■ WORK REQUEST:
What is needed here is an exact copy of all the records below.

■ PROVIDED RECORDS:
___
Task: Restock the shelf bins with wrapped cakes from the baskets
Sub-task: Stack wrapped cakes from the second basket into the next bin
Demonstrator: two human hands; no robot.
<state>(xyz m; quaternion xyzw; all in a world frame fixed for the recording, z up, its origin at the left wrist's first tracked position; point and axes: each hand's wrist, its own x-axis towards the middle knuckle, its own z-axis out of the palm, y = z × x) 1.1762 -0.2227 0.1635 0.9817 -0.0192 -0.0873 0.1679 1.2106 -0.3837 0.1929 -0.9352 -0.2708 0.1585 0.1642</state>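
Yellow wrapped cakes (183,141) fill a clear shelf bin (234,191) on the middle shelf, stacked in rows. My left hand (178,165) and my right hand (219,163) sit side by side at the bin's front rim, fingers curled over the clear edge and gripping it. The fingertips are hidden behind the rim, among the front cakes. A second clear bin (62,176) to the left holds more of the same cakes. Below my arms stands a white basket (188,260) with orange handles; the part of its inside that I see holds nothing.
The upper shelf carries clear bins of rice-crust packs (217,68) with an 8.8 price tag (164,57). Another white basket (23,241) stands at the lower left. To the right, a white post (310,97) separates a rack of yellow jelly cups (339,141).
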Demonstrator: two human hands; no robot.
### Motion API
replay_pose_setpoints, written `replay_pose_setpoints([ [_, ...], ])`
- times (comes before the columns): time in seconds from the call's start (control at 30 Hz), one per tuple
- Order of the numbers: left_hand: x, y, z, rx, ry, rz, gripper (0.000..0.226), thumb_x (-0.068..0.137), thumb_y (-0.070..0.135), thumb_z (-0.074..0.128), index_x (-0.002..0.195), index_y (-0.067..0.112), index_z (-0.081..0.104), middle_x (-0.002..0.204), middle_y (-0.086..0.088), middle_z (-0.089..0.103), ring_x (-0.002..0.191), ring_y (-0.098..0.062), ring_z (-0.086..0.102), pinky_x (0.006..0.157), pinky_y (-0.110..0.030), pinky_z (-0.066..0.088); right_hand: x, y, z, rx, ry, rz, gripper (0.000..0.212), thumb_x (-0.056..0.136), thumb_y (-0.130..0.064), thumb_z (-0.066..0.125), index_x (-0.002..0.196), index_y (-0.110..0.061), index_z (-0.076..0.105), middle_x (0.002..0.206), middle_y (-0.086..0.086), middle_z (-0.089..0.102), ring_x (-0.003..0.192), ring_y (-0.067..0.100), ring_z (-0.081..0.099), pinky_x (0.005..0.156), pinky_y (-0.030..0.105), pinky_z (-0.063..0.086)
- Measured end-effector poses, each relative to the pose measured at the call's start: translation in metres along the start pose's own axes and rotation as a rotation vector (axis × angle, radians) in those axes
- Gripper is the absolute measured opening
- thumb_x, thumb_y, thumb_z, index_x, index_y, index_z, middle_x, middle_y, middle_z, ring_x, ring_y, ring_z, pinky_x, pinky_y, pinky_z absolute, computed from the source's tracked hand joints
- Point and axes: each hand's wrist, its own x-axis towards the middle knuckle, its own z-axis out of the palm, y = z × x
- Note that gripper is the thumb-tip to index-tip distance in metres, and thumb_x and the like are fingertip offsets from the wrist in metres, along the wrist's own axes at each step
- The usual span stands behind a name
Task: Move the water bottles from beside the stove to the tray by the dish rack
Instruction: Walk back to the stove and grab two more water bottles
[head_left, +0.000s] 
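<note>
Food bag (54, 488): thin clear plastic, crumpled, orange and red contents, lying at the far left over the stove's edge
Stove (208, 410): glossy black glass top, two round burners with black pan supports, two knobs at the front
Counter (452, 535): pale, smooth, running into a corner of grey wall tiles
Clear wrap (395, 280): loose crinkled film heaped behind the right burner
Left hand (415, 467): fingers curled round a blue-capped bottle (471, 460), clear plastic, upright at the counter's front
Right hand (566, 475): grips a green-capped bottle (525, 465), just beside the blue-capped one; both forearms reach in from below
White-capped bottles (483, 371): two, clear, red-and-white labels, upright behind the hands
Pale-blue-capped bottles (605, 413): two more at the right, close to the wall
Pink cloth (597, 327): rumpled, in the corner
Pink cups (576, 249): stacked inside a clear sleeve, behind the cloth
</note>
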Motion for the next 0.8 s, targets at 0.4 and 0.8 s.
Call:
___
■ RESPONSE FOR THIS EXERCISE:
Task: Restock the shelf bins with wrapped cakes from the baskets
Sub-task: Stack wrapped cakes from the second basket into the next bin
Demonstrator: two human hands; no robot.
<state>(xyz m; quaternion xyzw; all in a world frame fixed for the recording, z up, its origin at the left wrist's first tracked position; point and axes: each hand's wrist, its own x-axis towards the middle knuckle, its own z-axis out of the palm, y = z × x) 1.1762 -0.2227 0.1635 0.9817 -0.0192 -0.0873 0.1679 1.2106 -0.3837 0.1929 -0.9352 -0.2708 0.1585 0.1642</state>
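Yellow wrapped cakes (183,141) fill a clear shelf bin (234,191) on the middle shelf, stacked in rows. My left hand (178,165) and my right hand (219,163) sit side by side at the bin's front rim, fingers curled over the clear edge and gripping it. The fingertips are hidden behind the rim, among the front cakes. A second clear bin (62,176) to the left holds more of the same cakes. Below my arms stands a white basket (188,260) with orange handles; the part of its inside that I see holds nothing.
The upper shelf carries clear bins of rice-crust packs (217,68) with an 8.8 price tag (164,57). Another white basket (23,241) stands at the lower left. To the right, a white post (310,97) separates a rack of yellow jelly cups (339,141).
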Demonstrator: two human hands; no robot.
### Motion API
replay_pose_setpoints, written `replay_pose_setpoints([ [_, ...], ])`
- times (comes before the columns): time in seconds from the call's start (control at 30 Hz), one per tuple
- Order of the numbers: left_hand: x, y, z, rx, ry, rz, gripper (0.000..0.226), thumb_x (-0.068..0.137), thumb_y (-0.070..0.135), thumb_z (-0.074..0.128), index_x (-0.002..0.195), index_y (-0.067..0.112), index_z (-0.081..0.104), middle_x (-0.002..0.204), middle_y (-0.086..0.088), middle_z (-0.089..0.103), ring_x (-0.002..0.191), ring_y (-0.098..0.062), ring_z (-0.086..0.102), pinky_x (0.006..0.157), pinky_y (-0.110..0.030), pinky_z (-0.066..0.088); right_hand: x, y, z, rx, ry, rz, gripper (0.000..0.212), thumb_x (-0.056..0.136), thumb_y (-0.130..0.064), thumb_z (-0.066..0.125), index_x (-0.002..0.196), index_y (-0.110..0.061), index_z (-0.076..0.105), middle_x (0.002..0.206), middle_y (-0.086..0.086), middle_z (-0.089..0.102), ring_x (-0.003..0.192), ring_y (-0.067..0.100), ring_z (-0.081..0.099), pinky_x (0.005..0.156), pinky_y (-0.030..0.105), pinky_z (-0.063..0.086)
- Measured end-effector poses, each relative to the pose measured at the call's start: translation in metres along the start pose's own axes and rotation as a rotation vector (axis × angle, radians) in those axes
- Gripper is the absolute measured opening
- thumb_x, thumb_y, thumb_z, index_x, index_y, index_z, middle_x, middle_y, middle_z, ring_x, ring_y, ring_z, pinky_x, pinky_y, pinky_z absolute, computed from the source's tracked hand joints
- Point and axes: each hand's wrist, its own x-axis towards the middle knuckle, its own z-axis out of the palm, y = z × x
- Note that gripper is the thumb-tip to index-tip distance in metres, and thumb_x and the like are fingertip offsets from the wrist in metres, along the wrist's own axes at each step
- The usual span stands behind a name
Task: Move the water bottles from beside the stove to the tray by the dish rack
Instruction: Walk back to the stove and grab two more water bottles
[head_left, +0.000s] 
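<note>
Food bag (54, 488): thin clear plastic, crumpled, orange and red contents, lying at the far left over the stove's edge
Stove (208, 410): glossy black glass top, two round burners with black pan supports, two knobs at the front
Counter (452, 535): pale, smooth, running into a corner of grey wall tiles
Clear wrap (395, 280): loose crinkled film heaped behind the right burner
Left hand (415, 467): fingers curled round a blue-capped bottle (471, 460), clear plastic, upright at the counter's front
Right hand (566, 475): grips a green-capped bottle (525, 465), just beside the blue-capped one; both forearms reach in from below
White-capped bottles (483, 371): two, clear, red-and-white labels, upright behind the hands
Pale-blue-capped bottles (605, 413): two more at the right, close to the wall
Pink cloth (597, 327): rumpled, in the corner
Pink cups (576, 249): stacked inside a clear sleeve, behind the cloth
</note>
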Motion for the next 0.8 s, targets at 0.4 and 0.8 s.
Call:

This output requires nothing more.